AIM OF THE EXERCISE: Taking the line with "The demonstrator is" as the first and the line with "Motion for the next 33" as the last, set down the lines below exactly, pictures excluded.

START RECORD SET

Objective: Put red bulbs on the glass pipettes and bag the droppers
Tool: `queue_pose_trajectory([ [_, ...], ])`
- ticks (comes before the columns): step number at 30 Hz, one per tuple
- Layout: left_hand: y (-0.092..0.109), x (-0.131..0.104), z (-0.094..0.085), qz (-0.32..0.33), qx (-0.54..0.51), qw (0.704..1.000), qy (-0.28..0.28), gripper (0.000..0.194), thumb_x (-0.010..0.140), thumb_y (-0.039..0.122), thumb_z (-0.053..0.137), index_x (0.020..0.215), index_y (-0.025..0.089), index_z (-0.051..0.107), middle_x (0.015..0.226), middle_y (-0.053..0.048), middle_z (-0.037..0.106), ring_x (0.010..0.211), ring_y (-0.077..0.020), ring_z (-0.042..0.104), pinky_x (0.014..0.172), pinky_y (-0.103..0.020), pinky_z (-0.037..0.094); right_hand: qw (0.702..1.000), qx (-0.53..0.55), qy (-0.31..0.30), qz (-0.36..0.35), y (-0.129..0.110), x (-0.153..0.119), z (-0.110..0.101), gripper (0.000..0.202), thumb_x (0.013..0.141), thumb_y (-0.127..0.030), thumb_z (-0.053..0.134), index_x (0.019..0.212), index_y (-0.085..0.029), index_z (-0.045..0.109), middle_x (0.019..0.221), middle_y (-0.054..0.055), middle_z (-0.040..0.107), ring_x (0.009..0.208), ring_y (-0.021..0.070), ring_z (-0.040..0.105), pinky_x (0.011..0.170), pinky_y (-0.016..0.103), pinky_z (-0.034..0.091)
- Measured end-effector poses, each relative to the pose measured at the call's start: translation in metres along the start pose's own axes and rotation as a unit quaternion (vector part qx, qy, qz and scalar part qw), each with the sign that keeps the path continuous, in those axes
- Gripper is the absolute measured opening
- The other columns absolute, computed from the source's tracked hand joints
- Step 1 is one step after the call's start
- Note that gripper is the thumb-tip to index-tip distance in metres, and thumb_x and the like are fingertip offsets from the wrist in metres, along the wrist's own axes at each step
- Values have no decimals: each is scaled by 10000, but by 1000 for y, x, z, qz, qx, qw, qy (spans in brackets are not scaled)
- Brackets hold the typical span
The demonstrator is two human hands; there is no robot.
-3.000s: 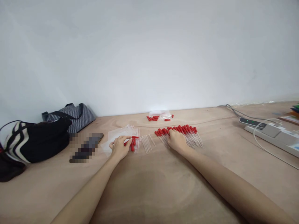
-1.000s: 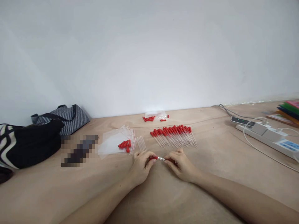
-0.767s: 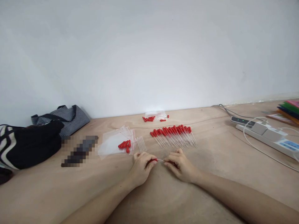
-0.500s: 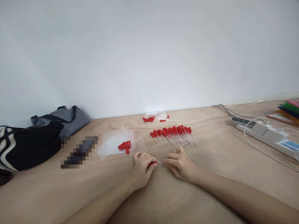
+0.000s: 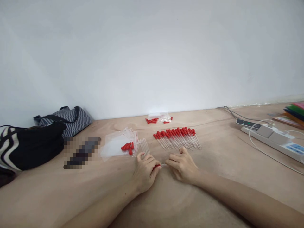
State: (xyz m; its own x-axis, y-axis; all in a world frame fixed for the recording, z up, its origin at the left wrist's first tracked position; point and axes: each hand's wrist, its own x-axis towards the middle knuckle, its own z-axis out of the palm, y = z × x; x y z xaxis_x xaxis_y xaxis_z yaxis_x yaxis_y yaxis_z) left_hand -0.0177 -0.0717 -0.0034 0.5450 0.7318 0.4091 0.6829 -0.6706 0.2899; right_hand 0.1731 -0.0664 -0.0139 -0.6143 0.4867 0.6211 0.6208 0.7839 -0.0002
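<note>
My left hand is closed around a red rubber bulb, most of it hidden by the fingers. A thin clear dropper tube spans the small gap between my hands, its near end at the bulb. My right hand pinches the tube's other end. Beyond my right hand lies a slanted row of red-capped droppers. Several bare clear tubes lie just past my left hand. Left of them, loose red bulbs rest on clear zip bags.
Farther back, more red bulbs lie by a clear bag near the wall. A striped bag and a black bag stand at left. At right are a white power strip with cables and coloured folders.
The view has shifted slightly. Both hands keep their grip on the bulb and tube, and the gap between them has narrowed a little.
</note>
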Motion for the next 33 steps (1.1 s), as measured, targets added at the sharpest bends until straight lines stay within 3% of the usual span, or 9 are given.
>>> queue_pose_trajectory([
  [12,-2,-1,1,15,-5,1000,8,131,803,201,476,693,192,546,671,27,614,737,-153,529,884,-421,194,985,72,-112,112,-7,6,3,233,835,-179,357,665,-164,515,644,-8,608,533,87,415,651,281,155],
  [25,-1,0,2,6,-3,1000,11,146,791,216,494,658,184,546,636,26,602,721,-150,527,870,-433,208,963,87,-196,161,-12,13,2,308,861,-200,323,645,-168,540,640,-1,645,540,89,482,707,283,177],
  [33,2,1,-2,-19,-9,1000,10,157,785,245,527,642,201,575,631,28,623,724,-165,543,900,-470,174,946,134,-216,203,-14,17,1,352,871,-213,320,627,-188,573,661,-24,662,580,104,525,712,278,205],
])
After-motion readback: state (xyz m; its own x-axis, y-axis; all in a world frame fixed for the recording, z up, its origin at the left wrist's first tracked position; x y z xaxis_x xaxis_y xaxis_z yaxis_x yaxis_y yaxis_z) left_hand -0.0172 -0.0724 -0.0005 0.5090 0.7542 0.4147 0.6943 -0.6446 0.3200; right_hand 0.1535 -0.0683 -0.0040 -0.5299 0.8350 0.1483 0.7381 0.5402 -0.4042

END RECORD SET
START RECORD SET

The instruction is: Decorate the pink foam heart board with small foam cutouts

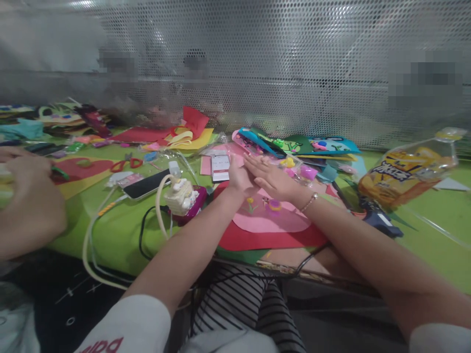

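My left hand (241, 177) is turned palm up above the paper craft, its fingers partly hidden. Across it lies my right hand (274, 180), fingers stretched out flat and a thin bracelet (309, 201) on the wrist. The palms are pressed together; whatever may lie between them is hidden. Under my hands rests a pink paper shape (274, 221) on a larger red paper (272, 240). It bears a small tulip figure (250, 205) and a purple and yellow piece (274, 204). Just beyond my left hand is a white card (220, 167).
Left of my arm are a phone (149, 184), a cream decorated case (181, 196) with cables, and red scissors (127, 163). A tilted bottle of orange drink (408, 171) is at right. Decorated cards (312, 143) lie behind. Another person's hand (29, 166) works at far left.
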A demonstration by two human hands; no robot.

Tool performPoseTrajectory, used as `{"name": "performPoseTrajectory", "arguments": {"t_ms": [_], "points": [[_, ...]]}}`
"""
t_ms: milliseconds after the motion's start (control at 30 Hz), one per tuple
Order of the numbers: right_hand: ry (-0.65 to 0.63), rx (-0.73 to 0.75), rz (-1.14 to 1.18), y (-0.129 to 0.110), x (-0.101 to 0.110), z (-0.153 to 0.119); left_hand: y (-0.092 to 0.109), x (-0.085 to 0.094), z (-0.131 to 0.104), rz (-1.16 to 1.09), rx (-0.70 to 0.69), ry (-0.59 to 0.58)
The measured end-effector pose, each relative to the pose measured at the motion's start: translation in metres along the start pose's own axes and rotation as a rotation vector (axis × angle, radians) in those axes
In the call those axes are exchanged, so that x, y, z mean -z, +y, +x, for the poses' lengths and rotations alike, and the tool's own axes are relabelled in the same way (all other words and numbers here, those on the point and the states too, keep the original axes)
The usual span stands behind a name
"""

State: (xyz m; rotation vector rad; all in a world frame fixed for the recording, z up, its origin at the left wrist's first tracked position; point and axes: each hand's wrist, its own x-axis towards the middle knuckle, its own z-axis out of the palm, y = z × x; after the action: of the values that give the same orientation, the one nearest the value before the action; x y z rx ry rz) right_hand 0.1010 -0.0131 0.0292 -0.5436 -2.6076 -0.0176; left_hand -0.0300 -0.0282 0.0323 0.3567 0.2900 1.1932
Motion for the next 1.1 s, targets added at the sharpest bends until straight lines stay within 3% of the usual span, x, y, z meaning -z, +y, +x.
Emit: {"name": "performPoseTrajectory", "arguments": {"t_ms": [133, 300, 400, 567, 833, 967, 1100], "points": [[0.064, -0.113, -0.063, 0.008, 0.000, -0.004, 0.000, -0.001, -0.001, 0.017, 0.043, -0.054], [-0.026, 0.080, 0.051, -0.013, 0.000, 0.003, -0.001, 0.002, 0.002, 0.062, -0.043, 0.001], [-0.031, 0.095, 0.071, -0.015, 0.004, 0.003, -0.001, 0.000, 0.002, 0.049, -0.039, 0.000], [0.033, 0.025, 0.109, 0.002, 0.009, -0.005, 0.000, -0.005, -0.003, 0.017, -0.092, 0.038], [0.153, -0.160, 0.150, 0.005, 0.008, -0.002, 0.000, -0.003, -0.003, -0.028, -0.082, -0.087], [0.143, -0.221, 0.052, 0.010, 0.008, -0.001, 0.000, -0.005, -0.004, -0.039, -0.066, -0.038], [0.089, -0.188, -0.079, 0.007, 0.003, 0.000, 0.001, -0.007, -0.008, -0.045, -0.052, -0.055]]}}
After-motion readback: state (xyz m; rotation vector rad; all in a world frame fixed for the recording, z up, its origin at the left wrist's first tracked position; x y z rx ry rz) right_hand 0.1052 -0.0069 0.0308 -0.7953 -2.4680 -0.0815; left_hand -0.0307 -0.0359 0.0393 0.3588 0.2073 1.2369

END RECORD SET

EXERCISE RESPONSE:
The demonstrator is two human hands; there is no robot.
-3.000s: 
-1.000s: 
-0.767s: 
-0.500s: 
+0.000s: 
State: (xyz m; its own x-axis, y-axis; all in a world frame fixed for the recording, z up, its origin at the left wrist's first tracked position; point and axes: each hand's wrist, its own x-axis towards the middle knuckle, its own z-axis out of the palm, y = z × x; x y z xaxis_x xaxis_y xaxis_z yaxis_x yaxis_y yaxis_z) left_hand -0.0177 -0.0717 -0.0034 0.5450 0.7318 0.4091 0.6829 -0.6706 0.2899; right_hand 0.1731 -0.0664 -0.0139 -0.6143 0.4867 0.6211 0.6208 0.7839 -0.0002
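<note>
My left hand is closed around a red rubber bulb, most of it hidden by the fingers. A thin clear dropper tube spans the small gap between my hands, its near end at the bulb. My right hand pinches the tube's other end. Beyond my right hand lies a slanted row of red-capped droppers. Several bare clear tubes lie just past my left hand. Left of them, loose red bulbs rest on clear zip bags.
Farther back, more red bulbs lie by a clear bag near the wall. A striped bag and a black bag stand at left. At right are a white power strip with cables and coloured folders.
The view has shifted slightly. Both hands keep their grip on the bulb and tube, and the gap between them has narrowed a little.
</note>
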Motion for the next 33 steps (1.1 s), as measured, targets added at the sharpest bends until straight lines stay within 3% of the usual span, or 9 are given.

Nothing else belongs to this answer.